## Brief
This exercise calls for an exact copy of the data below.

## Data block
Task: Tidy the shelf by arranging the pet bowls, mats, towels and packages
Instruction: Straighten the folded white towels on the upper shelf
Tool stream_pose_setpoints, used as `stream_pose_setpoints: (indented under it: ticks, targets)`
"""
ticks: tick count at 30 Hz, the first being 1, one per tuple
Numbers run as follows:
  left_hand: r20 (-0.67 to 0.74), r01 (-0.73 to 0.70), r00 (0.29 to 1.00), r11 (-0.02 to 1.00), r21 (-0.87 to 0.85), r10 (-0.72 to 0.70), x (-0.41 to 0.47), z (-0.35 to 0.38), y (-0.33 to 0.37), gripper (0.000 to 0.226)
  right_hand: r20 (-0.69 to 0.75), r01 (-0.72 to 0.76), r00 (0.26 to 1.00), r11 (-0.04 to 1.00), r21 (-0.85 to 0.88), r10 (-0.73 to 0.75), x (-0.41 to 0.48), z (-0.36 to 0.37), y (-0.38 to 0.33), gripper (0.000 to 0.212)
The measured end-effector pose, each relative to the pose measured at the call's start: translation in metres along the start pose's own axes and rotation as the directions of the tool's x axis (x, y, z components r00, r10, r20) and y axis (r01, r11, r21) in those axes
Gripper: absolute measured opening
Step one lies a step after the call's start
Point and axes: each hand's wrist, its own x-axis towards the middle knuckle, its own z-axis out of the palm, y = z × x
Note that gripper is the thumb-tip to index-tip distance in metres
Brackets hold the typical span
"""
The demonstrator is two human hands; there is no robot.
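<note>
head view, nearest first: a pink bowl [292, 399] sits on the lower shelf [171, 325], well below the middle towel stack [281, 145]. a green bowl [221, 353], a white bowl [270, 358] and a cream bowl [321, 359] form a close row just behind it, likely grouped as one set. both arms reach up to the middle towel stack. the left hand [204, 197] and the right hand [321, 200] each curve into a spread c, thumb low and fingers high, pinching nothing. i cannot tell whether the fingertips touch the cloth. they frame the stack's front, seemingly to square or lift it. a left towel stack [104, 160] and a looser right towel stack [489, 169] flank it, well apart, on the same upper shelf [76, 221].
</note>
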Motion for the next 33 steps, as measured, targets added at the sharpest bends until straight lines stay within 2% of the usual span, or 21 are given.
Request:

## Answer to this problem
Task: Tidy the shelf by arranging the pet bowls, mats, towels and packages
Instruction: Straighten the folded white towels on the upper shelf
Tool stream_pose_setpoints, used as `stream_pose_setpoints: (indented under it: ticks, targets)`
"""
ticks: tick count at 30 Hz, the first being 1, one per tuple
Numbers run as follows:
  left_hand: r20 (-0.67 to 0.74), r01 (-0.73 to 0.70), r00 (0.29 to 1.00), r11 (-0.02 to 1.00), r21 (-0.87 to 0.85), r10 (-0.72 to 0.70), x (-0.41 to 0.47), z (-0.35 to 0.38), y (-0.33 to 0.37), gripper (0.000 to 0.226)
  right_hand: r20 (-0.69 to 0.75), r01 (-0.72 to 0.76), r00 (0.26 to 1.00), r11 (-0.04 to 1.00), r21 (-0.85 to 0.88), r10 (-0.73 to 0.75), x (-0.41 to 0.48), z (-0.36 to 0.37), y (-0.38 to 0.33), gripper (0.000 to 0.212)
The measured end-effector pose, each relative to the pose measured at the call's start: translation in metres along the start pose's own axes and rotation as the directions of the tool's x axis (x, y, z components r00, r10, r20) and y axis (r01, r11, r21) in those axes
Gripper: absolute measured opening
Step one lies a step after the call's start
Point and axes: each hand's wrist, its own x-axis towards the middle knuckle, its own z-axis out of the palm, y = z × x
Note that gripper is the thumb-tip to index-tip distance in metres
Brackets hold the typical span
"""
The demonstrator is two human hands; there is no robot.
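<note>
head view, nearest first: a pink bowl [292, 399] sits on the lower shelf [171, 325], well below the middle towel stack [281, 145]. a green bowl [221, 353], a white bowl [270, 358] and a cream bowl [321, 359] form a close row just behind it, likely grouped as one set. both arms reach up to the middle towel stack. the left hand [204, 197] and the right hand [321, 200] each curve into a spread c, thumb low and fingers high, pinching nothing. i cannot tell whether the fingertips touch the cloth. they frame the stack's front, seemingly to square or lift it. a left towel stack [104, 160] and a looser right towel stack [489, 169] flank it, well apart, on the same upper shelf [76, 221].
</note>
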Motion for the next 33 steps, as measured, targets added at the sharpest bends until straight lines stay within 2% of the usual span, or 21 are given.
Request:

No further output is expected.